Au début du Parc technologique de la Toison d’Or, les professions libérales n’étaient pas autorisées, mais petit à petit on a dérogé à cette règle et aujourd’hui elles sont nombreuses à s’y être installées et c’est heureux sinon nous aurions encore des terrains non construits… Bref, c’est compliqué !
En résumé, la problématique des ces immeubles anciens est double : d’une part, ils appartiennent à des investisseurs institutionnels qui ont leur propre logique de rentabilité et, d’autre part, on bute sur l’intérêt du nouvel occupant de venir s’y installer, notamment quand les locaux sont au 1er étage sans ascenseur ce qui complique l’accès d’une partie de la clientèle à mobilité réduite. La solution, c’est de trouver des sociétés relevant du code du travail (moins de 9 personnes), pour lesquelles des sanitaires communs sur le palier ne sont pas un handicap rédhibitoire. Raser ? On devrait pouvoir le faire mais on a à Dijon des réserves de bureaux importantes et la fiscalité n’y incite guère puisque raser c’est payer une taxe et reconstruire c’est aussi payer une taxe locale d’équipement, prouver qu’il n’y a pas de pollution, etc. Donc, la solution c’est bien souvent d’agrandir en tertiaire avec (ou pas) des parkings en sous-sol, en créant des surfaces de 7 à 800 mètres carrés, ce qui redonne de l’attractivité aux locaux.
En gros, tous les ans, 25 000 mètres carrés sont négociés et le parc existant est en adéquation avec cette demande. Sans exception, les sociétés sont locataires. Il y a une nuance quand il s’agit d’entreprises qui louent à une SCI montée par le chef d’entreprise lui-même pour maîtriser des coûts locatifs et la durée de son bail, le tout bien entendu avec une optique patrimoniale. Aujourd’hui, la surface moyenne recherchée est d’environ 130 mètres carrés pour un prix annuel allant de 90 € à 130 € comme c’est le cas sur Valmy.
A Dijon, la bonne santé du secteur immobilier de bureaux est simplement liée à l’offre, ce qui suscite des transferts. Comme à Reims, l’arrivée du tramway a indiscutablement boosté les constructions de nouveaux bureaux qui ont tous été occupés très rapidement.
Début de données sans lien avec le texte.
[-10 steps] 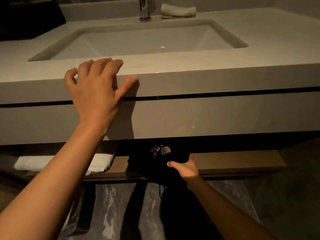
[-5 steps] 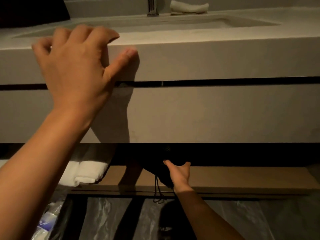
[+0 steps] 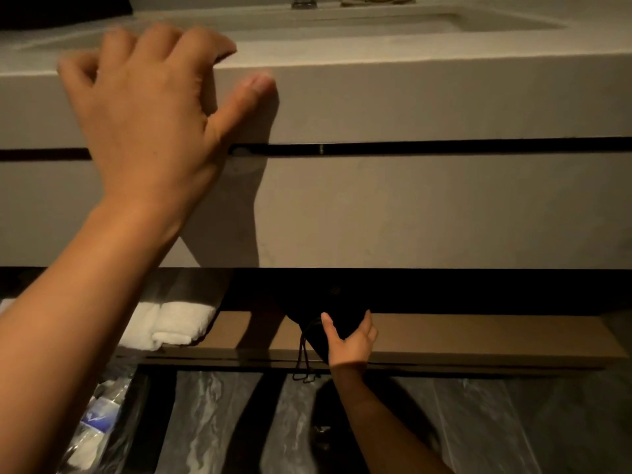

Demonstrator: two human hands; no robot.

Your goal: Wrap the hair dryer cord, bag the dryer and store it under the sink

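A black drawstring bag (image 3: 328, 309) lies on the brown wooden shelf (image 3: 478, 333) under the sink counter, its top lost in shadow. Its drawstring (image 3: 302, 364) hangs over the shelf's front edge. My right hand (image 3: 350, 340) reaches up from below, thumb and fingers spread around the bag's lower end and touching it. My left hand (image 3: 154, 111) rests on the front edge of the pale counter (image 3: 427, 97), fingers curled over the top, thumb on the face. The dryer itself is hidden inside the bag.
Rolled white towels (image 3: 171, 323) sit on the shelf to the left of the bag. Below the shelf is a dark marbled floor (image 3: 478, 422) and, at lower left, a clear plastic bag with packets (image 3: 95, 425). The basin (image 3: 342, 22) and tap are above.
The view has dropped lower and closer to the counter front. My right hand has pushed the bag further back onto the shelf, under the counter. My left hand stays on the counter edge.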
Chez Arthur Loyd Dijon (1), Valérie Dauchy et Carine Provost, co-gérantes associées, manifestement on connaît aussi bien le marché dijonnais que leur collègue Sylvain RODRIGUE. En centre ville, dans des immeubles comme le Marbotte-Plaza, en location on est à 150 ou 160 € du mètre carré annuel. Il n’y a pas à proprement parler de secteur « prime » mais bien des immeubles présentant le nec plus ultra actuel où, logiquement, les prix sont un peu plus élevés. Depuis 2008, l’immobilier d’entreprise s’est complexifié, l’offre a baissé car le Parc Valmy a été progressivement occupé. L’attractivité de Valmy, par-delà le tramway et la LiNo, est surtout liée à la qualité des bâtiments. Les parcs anciens comme Mirande ou le Parc des Grands Crus ont vu des départs vers des zones où l’on avait construit des immeubles mieux pensés, donnant l’occasion pour des chefs d’entreprise de devenir propriétaires, sur Valmy notamment. L’offre s’est donc tassée et malgré cela le volume des transactions s’est maintenu par rapport à N-1 et N-2, même s’il est à la baisse par rapport à 2008.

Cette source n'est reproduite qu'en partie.